But, yeah, I need to go to one of these meet-n-greet's or a outing, to meet some of the people on here. That way i can expand my fishing budie list to more than 4, my brother's (2), and my dad's (2), lol. There good company, but you can only here the same fising/hunting story's from the old man and brother's a few time's before you can resite it to yourself while fishing by yourself, haha.


----------



## PrtyMolusk (Aug 13, 2000)

Howdy-

M-S Meet-N-Greets are a guaranteed good time! Great conversation, good kibbutzing, funny stories!


----------



## gunrod (Jan 16, 2001)

Nice to see you back in service Les.

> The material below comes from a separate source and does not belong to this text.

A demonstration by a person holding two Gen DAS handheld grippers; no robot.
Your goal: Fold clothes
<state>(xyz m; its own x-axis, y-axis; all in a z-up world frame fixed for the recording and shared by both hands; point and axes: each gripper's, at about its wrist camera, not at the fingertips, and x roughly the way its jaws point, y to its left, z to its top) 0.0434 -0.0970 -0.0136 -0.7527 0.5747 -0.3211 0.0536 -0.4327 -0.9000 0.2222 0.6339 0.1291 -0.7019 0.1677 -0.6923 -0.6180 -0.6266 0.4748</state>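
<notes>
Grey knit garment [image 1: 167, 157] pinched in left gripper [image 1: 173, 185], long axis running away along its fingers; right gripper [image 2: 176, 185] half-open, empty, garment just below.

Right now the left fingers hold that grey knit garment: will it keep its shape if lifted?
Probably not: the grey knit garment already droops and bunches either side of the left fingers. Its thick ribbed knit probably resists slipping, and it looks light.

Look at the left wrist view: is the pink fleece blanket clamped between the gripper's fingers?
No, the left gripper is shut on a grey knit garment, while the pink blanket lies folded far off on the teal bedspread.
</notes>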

I think everyone knew something was up when you didn't chime in on this Meet N Greet thread.


----------



## DaveW731 (Jan 12, 2001)

Gunrod:
Now you have me worried......I just took my bass gear out of the van to make room for my trout gear. While I am trout fishing, I will be checking a couple areas for the steelhead run. I just got the pictures back from my walleye trip from earlier this summer. I need to update my collection of Cleos and KO Wobblers for salmon. I can't wait for ice, so I can slay some bluegills and perch.
Am I the ONLY one who is so CONFUSED about his identity???!!!???!!???


----------